Action item
Print the whole listing, unchanged.

Data section
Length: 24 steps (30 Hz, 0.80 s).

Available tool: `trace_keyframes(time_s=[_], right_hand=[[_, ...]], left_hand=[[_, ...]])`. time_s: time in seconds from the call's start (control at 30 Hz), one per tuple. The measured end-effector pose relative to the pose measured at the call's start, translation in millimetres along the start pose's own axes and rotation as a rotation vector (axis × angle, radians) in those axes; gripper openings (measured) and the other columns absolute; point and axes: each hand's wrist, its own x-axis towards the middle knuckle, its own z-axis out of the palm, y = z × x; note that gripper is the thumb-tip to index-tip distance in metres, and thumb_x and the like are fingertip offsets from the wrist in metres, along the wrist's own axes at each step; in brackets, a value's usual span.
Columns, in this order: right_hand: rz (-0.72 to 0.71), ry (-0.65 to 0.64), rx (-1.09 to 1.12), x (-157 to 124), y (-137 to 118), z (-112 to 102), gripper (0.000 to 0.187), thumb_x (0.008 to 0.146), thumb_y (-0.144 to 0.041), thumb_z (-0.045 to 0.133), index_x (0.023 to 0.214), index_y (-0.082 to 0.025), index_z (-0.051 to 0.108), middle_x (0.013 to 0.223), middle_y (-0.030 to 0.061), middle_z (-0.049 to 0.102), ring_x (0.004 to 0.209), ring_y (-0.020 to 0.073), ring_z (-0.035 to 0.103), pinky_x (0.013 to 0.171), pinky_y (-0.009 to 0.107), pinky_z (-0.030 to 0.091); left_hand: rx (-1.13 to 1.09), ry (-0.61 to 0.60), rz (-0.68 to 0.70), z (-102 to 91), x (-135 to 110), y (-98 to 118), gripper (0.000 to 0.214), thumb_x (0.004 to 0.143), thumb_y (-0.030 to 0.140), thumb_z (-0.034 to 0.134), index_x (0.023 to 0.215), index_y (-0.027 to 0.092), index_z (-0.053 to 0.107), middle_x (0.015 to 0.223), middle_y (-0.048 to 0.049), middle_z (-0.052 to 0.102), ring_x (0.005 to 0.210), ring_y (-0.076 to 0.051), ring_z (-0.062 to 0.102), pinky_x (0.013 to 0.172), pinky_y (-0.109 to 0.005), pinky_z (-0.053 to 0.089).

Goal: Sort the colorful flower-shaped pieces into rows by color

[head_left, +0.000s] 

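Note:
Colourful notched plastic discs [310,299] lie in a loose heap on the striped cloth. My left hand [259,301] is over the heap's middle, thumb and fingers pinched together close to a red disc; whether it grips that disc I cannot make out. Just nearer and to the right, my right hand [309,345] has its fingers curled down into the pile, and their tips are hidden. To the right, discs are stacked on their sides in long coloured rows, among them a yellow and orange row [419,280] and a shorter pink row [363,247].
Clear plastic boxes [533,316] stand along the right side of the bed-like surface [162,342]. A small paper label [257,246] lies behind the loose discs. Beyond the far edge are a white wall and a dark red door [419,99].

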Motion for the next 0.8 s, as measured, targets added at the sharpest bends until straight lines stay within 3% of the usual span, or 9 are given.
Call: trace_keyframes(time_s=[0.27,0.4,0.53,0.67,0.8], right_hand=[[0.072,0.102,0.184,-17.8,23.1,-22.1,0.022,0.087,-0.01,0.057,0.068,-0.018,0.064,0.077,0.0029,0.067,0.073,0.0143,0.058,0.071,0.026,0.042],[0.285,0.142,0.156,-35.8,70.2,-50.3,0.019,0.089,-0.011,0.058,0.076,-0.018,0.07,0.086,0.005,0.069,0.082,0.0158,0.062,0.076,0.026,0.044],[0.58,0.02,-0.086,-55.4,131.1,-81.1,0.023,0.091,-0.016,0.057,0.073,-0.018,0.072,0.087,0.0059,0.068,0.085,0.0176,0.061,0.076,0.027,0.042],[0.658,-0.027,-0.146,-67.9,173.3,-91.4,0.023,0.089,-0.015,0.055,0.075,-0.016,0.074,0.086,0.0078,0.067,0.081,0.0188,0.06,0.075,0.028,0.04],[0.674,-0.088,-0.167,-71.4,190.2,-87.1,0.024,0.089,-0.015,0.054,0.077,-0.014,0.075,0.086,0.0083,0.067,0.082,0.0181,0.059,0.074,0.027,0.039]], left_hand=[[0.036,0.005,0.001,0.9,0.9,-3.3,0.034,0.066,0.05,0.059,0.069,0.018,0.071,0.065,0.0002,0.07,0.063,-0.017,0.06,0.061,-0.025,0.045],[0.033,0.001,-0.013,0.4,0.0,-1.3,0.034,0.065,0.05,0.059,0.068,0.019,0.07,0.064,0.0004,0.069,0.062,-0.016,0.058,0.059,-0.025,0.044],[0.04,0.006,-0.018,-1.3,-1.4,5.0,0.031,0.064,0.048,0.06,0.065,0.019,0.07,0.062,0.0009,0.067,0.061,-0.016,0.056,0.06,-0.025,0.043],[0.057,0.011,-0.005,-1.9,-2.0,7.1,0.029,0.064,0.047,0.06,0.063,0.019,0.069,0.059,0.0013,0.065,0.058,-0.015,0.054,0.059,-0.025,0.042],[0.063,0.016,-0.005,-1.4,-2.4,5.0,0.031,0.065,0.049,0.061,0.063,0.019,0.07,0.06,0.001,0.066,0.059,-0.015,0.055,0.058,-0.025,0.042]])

Output for this task
Length: 24 steps (30 Hz, 0.80 s).

Available tool: `trace_keyframes(time_s=[_], right_hand=[[_, ...]], left_hand=[[_, ...]])`. time_s: time in seconds from the call's start (control at 30 Hz), one per tuple. The measured end-effector pose relative to the pose measured at the call's start, translation in millimetres along the start pose's own axes and rotation as a rotation vector (axis × angle, radians) in those axes; gripper openings (measured) and the other columns absolute; point and axes: each hand's wrist, its own x-axis towards the middle knuckle, its own z-axis out of the palm, y = z × x; note that gripper is the thumb-tip to index-tip distance in metres, and thumb_x and the like are fingertip offsets from the wrist in metres, along the wrist's own axes at each step; in brackets, a value's usual span.
Columns, in this order: right_hand: rz (-0.72 to 0.71), ry (-0.65 to 0.64), rx (-1.09 to 1.12), x (-157 to 124), y (-137 to 118), z (-112 to 102), gripper (0.000 to 0.187), thumb_x (0.008 to 0.146), thumb_y (-0.144 to 0.041), thumb_z (-0.045 to 0.133), index_x (0.023 to 0.214), index_y (-0.082 to 0.025), index_z (-0.051 to 0.108), middle_x (0.013 to 0.223), middle_y (-0.030 to 0.061), middle_z (-0.049 to 0.102), ring_x (0.004 to 0.209), ring_y (-0.020 to 0.073), ring_z (-0.035 to 0.103), pinky_x (0.013 to 0.171), pinky_y (-0.009 to 0.107), pinky_z (-0.030 to 0.091); left_hand: rx (-1.13 to 1.09), ry (-0.61 to 0.60), rz (-0.68 to 0.70), z (-102 to 91), x (-135 to 110), y (-98 to 118), gripper (0.000 to 0.214), thumb_x (0.004 to 0.143), thumb_y (-0.030 to 0.140), thumb_z (-0.034 to 0.134), index_x (0.023 to 0.215), index_y (-0.027 to 0.092), index_z (-0.053 to 0.107), middle_x (0.015 to 0.223), middle_y (-0.048 to 0.049), middle_z (-0.052 to 0.102), ring_x (0.005 to 0.210), ring_y (-0.076 to 0.051), ring_z (-0.062 to 0.102), pinky_x (0.013 to 0.172), pinky_y (-0.109 to 0.005), pinky_z (-0.053 to 0.089).

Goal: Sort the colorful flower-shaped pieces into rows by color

[head_left, +0.000s] 

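Note:
Colourful notched plastic discs [310,299] lie in a loose heap on the striped cloth. My left hand [259,301] is over the heap's middle, thumb and fingers pinched together close to a red disc; whether it grips that disc I cannot make out. Just nearer and to the right, my right hand [309,345] has its fingers curled down into the pile, and their tips are hidden. To the right, discs are stacked on their sides in long coloured rows, among them a yellow and orange row [419,280] and a shorter pink row [363,247].
Clear plastic boxes [533,316] stand along the right side of the bed-like surface [162,342]. A small paper label [257,246] lies behind the loose discs. Beyond the far edge are a white wall and a dark red door [419,99].
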
Motion for the next 0.8 s, as measured, targets added at the sharpest bends until straight lines stay within 3% of the usual span, or 9 are given.
Call: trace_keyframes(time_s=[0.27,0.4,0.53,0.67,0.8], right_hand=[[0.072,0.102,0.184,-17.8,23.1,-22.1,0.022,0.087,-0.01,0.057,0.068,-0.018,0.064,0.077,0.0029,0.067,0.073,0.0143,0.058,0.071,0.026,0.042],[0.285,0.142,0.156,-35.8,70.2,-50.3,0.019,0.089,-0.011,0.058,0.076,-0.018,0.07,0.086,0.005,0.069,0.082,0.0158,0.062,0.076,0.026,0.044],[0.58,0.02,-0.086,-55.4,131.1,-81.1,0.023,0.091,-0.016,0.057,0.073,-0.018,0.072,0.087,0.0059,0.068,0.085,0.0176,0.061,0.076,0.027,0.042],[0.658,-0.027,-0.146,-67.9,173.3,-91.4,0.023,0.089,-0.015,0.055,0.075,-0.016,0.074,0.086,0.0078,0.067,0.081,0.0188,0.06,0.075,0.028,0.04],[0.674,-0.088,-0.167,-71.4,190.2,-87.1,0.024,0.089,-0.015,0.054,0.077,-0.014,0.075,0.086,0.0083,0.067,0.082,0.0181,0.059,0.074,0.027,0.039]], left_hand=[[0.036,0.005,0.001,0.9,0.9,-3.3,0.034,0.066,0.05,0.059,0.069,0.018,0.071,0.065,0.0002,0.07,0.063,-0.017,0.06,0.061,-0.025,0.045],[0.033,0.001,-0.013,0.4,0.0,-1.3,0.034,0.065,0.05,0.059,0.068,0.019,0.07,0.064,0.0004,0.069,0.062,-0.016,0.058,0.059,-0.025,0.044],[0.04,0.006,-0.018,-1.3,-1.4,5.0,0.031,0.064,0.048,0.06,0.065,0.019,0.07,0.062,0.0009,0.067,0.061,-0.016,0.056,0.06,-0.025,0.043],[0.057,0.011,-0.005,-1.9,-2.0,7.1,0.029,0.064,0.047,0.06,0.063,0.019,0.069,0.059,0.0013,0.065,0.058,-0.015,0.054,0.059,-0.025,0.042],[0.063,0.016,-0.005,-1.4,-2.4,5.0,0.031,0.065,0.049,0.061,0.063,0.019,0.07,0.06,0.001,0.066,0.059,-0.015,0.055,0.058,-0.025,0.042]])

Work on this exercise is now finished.